But people do have an understanding that some schools are better than others. That's why Harvard has prestige and is well known even in those neighborhoods and some random school doesn't.
I'm not sure what your point is. Nobody mentioned Harvard. This de-values the efforts of parents to improve their kids education. If you devalue something, you get less of it. Simple as that.
I have 2 kids in college right now. One goes to a non-Harvard Ivy League school, the other one is at a state school. My wife and I both went to an average state school (as far as college rankings are concerned). We've gotten more insight than usual into our kid's academics as both of them have been home this spring and taking online classes due to the Covid outbreak. The level of academic rigor and the high expectations at the Ivy league school are through the roof compared to my own college experience and my other kid's academics. I frankly don't think I could have handled it had I been able to attend a school of that caliber. I can't speak for Harvard specifically but I have my doubts that an average student would survive for very long at some of these elite schools. I also have my doubts that their teaching style would scale real well to a large number of students. They rely heavily on hiring exceptional professors and giving them a significant amount of autonomy in the classroom. The class sizes are very small by university standards and the vast majority of assignments and tests are hand written and graded by the professor.
Some parts of Harvard are world class, while others are riding on brand recognition. I've been at Harvard and several other schools, and Harvard had the highest ratio of brand to substance and in many cases was strictly inferior to the good state schools.
Why tunnel vision on particularities of one private institution when the presumed reason for caring in the first place is fairness in access to higher education? Harvard enrolls 1,200 pupils/year. That's a rounding error.

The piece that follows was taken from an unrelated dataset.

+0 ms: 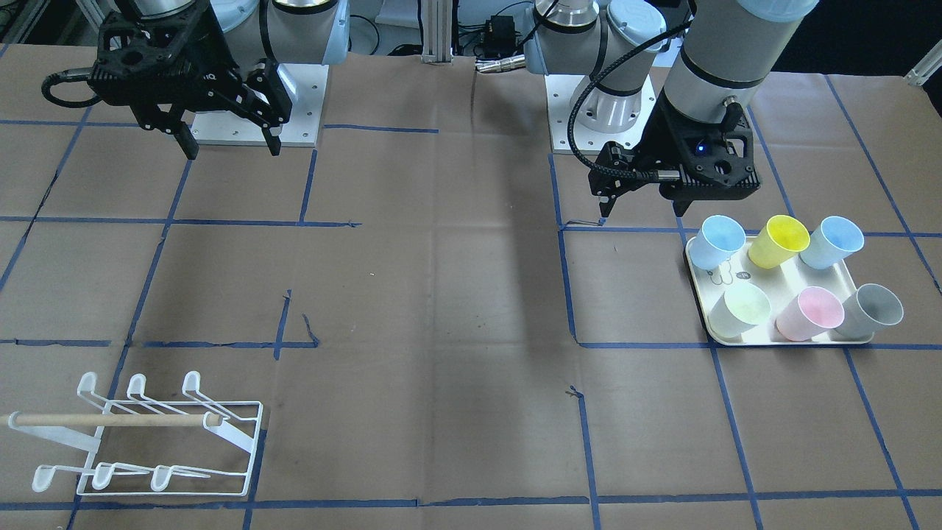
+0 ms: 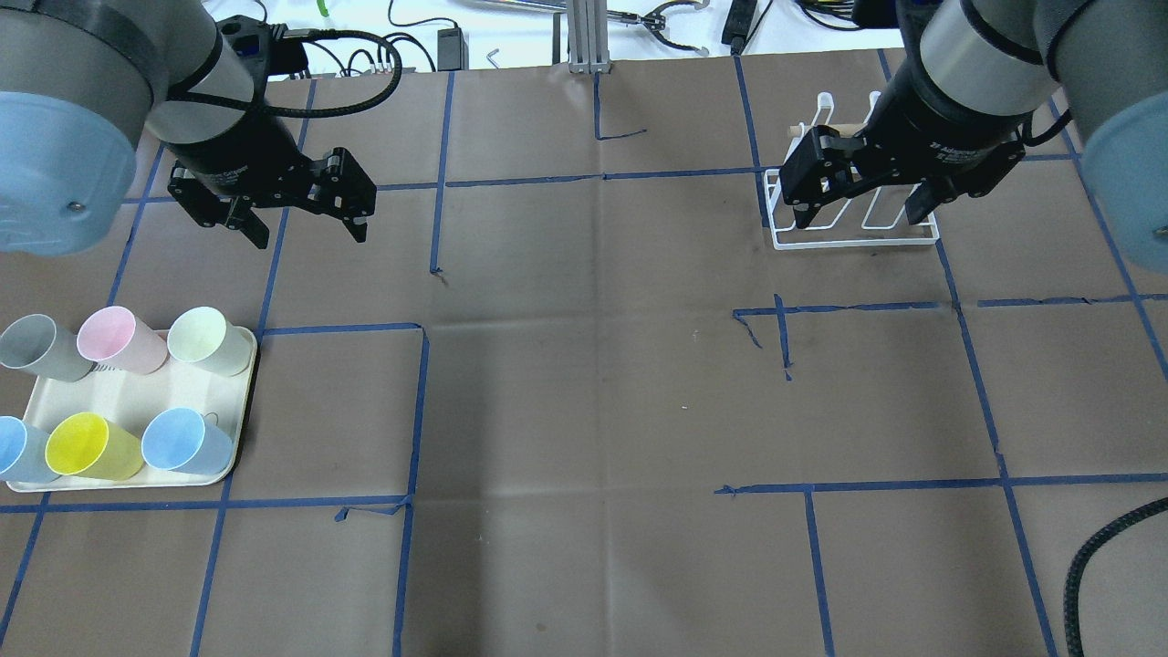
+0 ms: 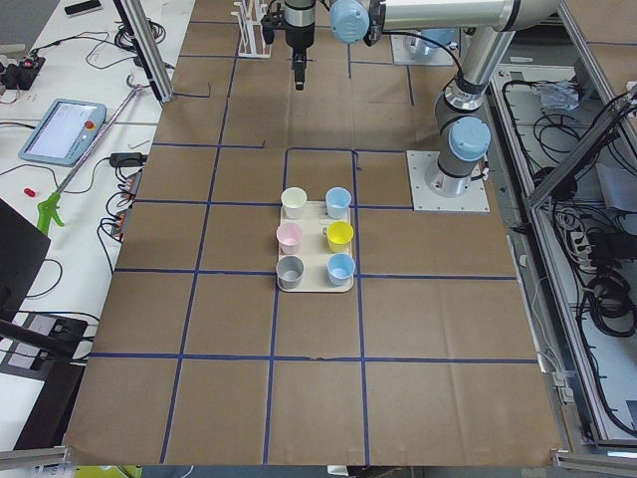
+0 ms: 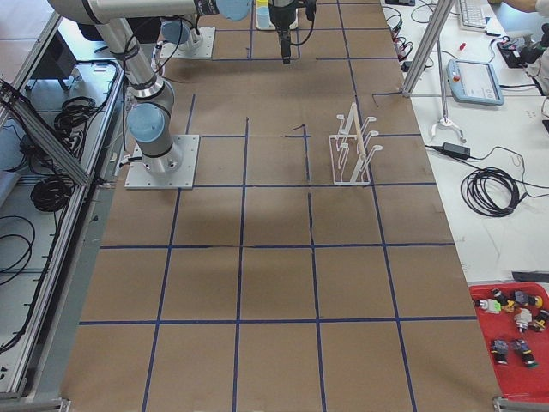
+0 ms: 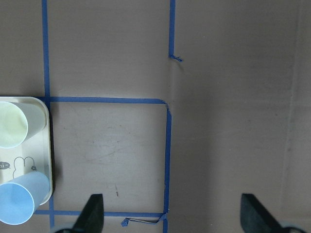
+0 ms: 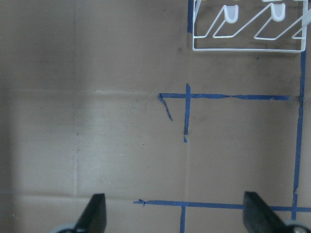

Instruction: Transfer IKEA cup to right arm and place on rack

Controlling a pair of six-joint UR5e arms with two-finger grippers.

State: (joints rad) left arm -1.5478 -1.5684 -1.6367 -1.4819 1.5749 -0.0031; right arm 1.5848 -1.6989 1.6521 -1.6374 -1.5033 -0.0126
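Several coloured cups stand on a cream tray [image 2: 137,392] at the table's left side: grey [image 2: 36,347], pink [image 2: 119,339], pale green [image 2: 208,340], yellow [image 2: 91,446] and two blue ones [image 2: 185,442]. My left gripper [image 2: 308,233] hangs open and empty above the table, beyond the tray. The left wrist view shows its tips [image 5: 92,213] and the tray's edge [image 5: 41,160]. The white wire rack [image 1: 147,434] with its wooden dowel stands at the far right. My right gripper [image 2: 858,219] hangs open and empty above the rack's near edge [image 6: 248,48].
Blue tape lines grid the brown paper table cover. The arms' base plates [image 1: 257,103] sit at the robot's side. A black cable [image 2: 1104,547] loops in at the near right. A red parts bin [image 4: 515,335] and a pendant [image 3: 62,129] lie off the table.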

Yeah, yeah, yeah, obviously they shouldn't fly completely under the radar on egregious shit (e.g. racial discrimination), but too much public attention on it reinforces the lie that admission to Harvard has any importance to society.
They want to be a 43% legacy/athlete/family school? Cool. When I hire applicants fresh out of school, I already operate with the understanding that most applicants managed to skate by in their studies. And after 5 years of experience, I couldn't give less of a shit about formal education.
Bay Area student here. I'm certainly not going to Harvard for my undergrad (and not like I care), but unfortunately the mindset within parents here (and students, to an extent) is that the arbiter of success is an elite institution like Harvard.